I have an problem with incrementally processing data within my Delta Live Tables (DLT) pipeline. I have a raw file (in Delta format) where new data is added each day. When I run my DLT pipeline I only want the new data to be processed. As an example I made a pipeline with two notebooks, the first contains the following code
import dlt
@dlt.table()
def VEHICLE_SALES_INVOICE_TRX():
df = spark.sql(f"""
WITH AllCompanies as (
SELECT
TO_DATE( CAST( VI.Invoice_Date_KEY AS string ),'yyyyMMdd' ) AS Invoice_Date_KEY,
VI.Invoice_Number AS Invoice_Number,
VI.Invoice_sequence AS Invoice_sequence,
VI.Deliver_To_Customer_KEY AS Deliver_To_Customer_KEY,
VI.Customer_KEY AS Customer_KEY,
VI.SalesPerson_User_KEY AS SalesPerson_User_KEY,
VI.Stock_Vehicle_KEY AS Stock_Vehicle_KEY
VI.SalesAmount
FROM
MAIN.RAW_DATA.EXTR_VEHICLE_INVOICE_part VI
WHERE
VI.Invoice_Sequence = 1
)
/*
more transformation...
*/
SELECT
Invoice_Date_KEY,
Invoice_Number,
Invoice_sequence,
Deliver_To_Customer_KEY,
Customer_KEY,
SalesPerson_User_KEY,
Stock_Vehicle_KEY,
SalesAmount
FROM
base b
""")
return df
Then I have a second notebook, in which I do a SELECT * from the table above, as a dlt.table().
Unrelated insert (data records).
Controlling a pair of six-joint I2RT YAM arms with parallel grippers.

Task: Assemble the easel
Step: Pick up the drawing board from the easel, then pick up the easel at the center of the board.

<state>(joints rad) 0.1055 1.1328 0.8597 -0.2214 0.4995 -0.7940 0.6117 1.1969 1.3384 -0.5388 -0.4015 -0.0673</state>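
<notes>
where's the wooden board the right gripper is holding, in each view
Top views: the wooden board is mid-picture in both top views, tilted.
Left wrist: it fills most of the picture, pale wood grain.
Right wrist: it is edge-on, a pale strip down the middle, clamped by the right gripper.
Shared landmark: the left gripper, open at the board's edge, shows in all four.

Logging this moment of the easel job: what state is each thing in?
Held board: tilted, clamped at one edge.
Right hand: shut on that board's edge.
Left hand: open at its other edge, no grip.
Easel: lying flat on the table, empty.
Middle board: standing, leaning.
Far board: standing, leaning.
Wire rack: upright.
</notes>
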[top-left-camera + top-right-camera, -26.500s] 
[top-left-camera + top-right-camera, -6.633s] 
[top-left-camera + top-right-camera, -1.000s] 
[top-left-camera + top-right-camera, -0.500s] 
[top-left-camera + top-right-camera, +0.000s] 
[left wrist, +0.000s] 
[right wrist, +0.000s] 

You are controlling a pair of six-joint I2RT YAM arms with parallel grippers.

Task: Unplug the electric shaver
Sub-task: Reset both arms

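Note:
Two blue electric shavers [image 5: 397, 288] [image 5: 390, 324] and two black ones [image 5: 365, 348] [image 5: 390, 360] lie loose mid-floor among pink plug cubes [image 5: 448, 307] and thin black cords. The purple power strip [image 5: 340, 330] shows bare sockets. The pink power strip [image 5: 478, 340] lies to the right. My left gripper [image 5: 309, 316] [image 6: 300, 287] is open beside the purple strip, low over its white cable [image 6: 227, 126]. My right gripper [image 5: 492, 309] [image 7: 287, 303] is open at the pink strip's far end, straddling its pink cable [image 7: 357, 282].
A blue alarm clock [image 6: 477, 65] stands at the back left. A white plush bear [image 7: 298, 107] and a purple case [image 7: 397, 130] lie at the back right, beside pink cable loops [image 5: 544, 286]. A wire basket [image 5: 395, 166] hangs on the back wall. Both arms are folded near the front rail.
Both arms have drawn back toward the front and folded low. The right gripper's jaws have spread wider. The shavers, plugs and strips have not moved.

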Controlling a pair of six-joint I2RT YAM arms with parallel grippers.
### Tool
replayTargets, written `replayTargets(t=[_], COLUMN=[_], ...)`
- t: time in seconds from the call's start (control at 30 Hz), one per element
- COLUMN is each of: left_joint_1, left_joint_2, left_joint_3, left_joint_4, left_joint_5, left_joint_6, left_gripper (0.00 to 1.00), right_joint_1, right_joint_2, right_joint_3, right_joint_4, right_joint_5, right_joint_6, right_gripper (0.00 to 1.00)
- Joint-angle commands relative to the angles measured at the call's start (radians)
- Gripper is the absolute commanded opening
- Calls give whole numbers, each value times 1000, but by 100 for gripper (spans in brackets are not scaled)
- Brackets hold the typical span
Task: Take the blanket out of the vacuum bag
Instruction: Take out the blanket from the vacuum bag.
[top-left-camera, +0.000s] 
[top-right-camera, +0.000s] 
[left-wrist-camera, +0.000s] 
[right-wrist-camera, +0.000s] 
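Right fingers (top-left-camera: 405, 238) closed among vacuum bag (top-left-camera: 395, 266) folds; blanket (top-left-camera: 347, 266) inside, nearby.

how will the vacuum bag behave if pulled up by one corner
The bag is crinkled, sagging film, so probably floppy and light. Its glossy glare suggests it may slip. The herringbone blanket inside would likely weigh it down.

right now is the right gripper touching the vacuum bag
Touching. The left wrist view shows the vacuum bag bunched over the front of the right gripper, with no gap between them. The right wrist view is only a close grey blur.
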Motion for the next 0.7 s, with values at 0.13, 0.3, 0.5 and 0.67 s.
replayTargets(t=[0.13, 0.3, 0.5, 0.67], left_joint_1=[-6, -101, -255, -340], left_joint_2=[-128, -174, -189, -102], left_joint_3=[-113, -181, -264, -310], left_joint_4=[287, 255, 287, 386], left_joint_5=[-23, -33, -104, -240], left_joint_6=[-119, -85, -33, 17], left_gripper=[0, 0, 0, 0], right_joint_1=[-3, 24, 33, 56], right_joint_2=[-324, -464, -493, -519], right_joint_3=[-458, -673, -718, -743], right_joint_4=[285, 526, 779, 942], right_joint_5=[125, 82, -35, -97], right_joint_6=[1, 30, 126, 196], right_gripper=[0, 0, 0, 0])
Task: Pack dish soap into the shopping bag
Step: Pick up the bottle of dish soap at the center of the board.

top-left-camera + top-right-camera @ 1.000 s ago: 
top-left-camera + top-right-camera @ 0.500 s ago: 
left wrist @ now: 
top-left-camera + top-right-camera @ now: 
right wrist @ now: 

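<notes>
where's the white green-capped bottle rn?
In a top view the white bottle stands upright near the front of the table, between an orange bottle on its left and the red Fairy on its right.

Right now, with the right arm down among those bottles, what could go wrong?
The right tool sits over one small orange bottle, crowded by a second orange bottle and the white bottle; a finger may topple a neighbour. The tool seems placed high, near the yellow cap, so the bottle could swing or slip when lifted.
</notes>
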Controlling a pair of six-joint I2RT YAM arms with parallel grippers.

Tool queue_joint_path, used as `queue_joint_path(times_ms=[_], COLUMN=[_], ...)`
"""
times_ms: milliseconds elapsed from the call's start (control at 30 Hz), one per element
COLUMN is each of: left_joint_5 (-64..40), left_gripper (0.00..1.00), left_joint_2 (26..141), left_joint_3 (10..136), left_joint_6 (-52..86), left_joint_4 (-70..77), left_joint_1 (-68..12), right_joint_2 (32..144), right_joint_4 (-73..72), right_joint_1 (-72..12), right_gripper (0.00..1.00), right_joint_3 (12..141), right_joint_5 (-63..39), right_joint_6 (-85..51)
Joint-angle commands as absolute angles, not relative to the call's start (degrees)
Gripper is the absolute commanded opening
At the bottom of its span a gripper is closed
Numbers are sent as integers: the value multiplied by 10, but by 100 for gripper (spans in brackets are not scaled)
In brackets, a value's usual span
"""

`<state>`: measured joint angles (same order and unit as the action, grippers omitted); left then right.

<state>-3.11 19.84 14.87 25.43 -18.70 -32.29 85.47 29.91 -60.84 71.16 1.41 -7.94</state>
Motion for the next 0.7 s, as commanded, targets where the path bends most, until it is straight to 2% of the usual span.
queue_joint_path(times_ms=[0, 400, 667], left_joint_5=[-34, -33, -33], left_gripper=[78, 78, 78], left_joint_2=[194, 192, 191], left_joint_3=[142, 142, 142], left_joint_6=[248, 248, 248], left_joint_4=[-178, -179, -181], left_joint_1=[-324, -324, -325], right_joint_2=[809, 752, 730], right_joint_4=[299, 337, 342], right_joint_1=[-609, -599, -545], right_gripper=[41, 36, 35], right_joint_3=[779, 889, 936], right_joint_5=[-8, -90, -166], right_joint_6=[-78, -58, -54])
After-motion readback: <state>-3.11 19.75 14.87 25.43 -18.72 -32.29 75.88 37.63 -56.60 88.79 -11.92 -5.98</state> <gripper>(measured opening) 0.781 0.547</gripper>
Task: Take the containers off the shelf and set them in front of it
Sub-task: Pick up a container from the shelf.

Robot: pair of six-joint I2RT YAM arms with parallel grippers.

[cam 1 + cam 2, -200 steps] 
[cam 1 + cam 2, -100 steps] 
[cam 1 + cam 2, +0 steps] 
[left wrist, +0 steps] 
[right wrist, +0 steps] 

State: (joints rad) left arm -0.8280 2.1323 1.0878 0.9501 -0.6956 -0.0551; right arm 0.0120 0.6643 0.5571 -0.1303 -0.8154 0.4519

I ran the pipeline as a full refresh, then appended some new rows to the
MAIN.RAW_DATA.EXTR_VEHICLE_INVOICE_part table, and ran an update on the pipeline. But then all the rows were still processed, not just the new rows.
I also tried to define the raw table as a streaming table, but then I ran into an error when I appended rows the Delta table and tried to run an update, the message was
"
An error occured because we detected an update or delete to one or more rows in the source table. Streaming tables
may only use append-only streaming sources. If you expect to delete or update rows to the source table in the future, please convert your table
to a materialized view instead.
"
I tested the pipeline both in Pro and Advanced product edition, and the Databricks runtime is: 13.3 LTS (includes Apache Spark 3.4.1, Scala 2.12).
Does anyone have any insight in what I do wrong, since it is my understanding that Delta Live Tables should be able to handle this sort of incremental processing,
Kind regards,
Andreas